Everyone should dream, no matter how far-fetched or remote their dreams may feel.  Mine feel to me to be tantalisingly attainable.  I hope I’m not being pretentious, sharing them with you.

I picture myself on the stage at a literary festival, maybe in an elegant public room, a small theatre, or a marquee, discussing my debut novel with an interviewer and reading excerpts to an audience.  In another version of the same, I see myself in a larger branch of Waterstones, seated at a table on which there are multiple copies of Singled Out.  In front of me is a gratifyingly lengthy queue of readers waiting for personally signed copies.  When I get going I can build these pictures into mini movies in my mind, imagining textures, colours and aromas; my choice of outfit, the refreshments on the table, the way the room has been dressed, the looks on the faces of the audience and more.   When you let yourself go, it’s fun to play with visualisations.
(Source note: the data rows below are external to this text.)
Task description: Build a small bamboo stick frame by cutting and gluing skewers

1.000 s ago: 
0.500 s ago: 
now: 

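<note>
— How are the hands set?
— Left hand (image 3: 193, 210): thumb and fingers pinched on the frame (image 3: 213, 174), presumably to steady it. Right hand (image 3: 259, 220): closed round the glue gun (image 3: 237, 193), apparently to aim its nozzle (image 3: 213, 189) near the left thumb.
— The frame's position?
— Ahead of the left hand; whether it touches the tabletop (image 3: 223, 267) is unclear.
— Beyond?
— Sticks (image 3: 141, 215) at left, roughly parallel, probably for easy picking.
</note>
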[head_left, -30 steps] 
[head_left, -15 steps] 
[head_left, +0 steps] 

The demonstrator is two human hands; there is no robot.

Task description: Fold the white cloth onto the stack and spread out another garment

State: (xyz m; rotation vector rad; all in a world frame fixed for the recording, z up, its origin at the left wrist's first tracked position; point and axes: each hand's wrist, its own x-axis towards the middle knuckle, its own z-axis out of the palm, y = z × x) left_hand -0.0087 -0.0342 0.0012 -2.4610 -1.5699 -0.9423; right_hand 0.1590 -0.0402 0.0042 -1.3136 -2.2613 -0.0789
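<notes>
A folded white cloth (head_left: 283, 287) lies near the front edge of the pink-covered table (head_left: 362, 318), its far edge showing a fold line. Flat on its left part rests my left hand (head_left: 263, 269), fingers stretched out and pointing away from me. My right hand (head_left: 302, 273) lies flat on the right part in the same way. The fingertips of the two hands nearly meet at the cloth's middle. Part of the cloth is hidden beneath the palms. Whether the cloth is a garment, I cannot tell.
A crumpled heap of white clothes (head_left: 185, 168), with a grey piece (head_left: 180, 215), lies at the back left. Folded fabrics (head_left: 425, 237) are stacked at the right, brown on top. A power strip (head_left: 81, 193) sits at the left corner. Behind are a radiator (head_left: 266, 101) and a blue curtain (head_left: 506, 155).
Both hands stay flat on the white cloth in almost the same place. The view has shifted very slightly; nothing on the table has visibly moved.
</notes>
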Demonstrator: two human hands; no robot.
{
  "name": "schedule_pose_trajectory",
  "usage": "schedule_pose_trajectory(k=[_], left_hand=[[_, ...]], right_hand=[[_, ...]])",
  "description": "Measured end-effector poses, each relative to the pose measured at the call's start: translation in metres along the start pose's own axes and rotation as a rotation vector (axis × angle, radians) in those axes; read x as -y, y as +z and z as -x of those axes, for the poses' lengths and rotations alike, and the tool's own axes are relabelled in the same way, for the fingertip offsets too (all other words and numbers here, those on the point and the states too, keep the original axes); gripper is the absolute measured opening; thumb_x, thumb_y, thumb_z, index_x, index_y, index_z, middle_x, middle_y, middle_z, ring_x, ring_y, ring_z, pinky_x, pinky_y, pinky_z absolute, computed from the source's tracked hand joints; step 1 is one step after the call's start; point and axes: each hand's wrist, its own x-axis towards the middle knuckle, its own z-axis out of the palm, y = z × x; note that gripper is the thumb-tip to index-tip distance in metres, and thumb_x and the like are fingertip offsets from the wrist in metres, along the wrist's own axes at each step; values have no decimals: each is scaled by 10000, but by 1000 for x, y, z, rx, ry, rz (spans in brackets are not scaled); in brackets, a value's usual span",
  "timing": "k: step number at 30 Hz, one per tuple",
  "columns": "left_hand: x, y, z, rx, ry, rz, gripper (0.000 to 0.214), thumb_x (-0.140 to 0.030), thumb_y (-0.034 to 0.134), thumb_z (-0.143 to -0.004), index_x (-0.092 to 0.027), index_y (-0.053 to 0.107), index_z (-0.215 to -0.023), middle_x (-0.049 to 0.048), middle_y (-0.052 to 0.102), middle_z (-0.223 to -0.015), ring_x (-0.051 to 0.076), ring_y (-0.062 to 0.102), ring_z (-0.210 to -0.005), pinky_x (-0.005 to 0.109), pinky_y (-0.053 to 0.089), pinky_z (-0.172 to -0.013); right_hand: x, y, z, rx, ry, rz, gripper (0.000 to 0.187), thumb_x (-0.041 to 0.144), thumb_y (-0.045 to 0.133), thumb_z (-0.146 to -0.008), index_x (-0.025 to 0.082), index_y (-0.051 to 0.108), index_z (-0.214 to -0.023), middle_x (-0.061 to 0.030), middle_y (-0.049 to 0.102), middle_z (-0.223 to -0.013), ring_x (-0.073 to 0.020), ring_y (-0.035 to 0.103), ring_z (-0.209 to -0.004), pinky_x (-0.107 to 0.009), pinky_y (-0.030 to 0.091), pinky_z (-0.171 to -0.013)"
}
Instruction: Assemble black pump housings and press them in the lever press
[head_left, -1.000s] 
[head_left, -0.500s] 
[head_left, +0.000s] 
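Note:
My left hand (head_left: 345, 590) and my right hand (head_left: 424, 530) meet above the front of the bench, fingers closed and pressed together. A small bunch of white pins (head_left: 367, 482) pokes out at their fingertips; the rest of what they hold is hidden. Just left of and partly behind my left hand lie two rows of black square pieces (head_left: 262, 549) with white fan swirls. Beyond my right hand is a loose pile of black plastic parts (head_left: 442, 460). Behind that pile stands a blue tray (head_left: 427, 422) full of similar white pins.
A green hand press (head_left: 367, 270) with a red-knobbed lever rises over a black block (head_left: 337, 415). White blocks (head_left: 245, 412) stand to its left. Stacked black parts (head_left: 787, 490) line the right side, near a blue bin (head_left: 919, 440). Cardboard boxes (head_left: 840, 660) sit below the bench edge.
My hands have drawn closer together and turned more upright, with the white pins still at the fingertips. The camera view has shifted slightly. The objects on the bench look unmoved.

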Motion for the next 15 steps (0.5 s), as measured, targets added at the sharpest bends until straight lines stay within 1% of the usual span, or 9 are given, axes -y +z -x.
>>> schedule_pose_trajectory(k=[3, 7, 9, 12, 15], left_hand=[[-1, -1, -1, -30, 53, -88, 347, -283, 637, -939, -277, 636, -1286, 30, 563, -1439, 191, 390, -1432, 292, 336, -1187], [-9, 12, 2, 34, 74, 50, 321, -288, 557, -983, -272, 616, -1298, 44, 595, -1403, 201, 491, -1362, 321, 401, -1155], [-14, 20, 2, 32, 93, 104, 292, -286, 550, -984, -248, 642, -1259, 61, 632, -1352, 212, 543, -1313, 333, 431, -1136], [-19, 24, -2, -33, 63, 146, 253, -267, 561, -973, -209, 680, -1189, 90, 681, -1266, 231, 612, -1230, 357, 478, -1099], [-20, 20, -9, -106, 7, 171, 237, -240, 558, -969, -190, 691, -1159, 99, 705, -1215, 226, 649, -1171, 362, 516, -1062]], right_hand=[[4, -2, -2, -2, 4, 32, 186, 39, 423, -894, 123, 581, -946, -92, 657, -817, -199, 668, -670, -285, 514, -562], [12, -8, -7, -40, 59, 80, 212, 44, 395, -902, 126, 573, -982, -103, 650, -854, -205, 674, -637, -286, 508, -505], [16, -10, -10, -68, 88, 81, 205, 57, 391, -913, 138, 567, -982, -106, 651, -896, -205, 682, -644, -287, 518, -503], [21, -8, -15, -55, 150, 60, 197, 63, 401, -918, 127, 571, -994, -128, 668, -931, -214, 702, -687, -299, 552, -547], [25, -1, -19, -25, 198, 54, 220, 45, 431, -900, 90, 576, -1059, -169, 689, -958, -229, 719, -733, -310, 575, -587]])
To properly relish the sense of achievement and success in these mini movies, I visualise myself as the best I can be – a worn-out, overweight and unhealthy version of me has no place in these pictures.  To enjoy the pleasure of my writerly efforts coming to fruition, I want to be full of energy and vitality and I want to look my best – that’s how I picture myself on that stage, or at that table.

And for that, I cannot afford to waste another moment. So before I get my head around the next few pages of the 2014 Writers’ & Artists’ Yearbook and get some more agent submissions out, I’m jumping on the treadmill.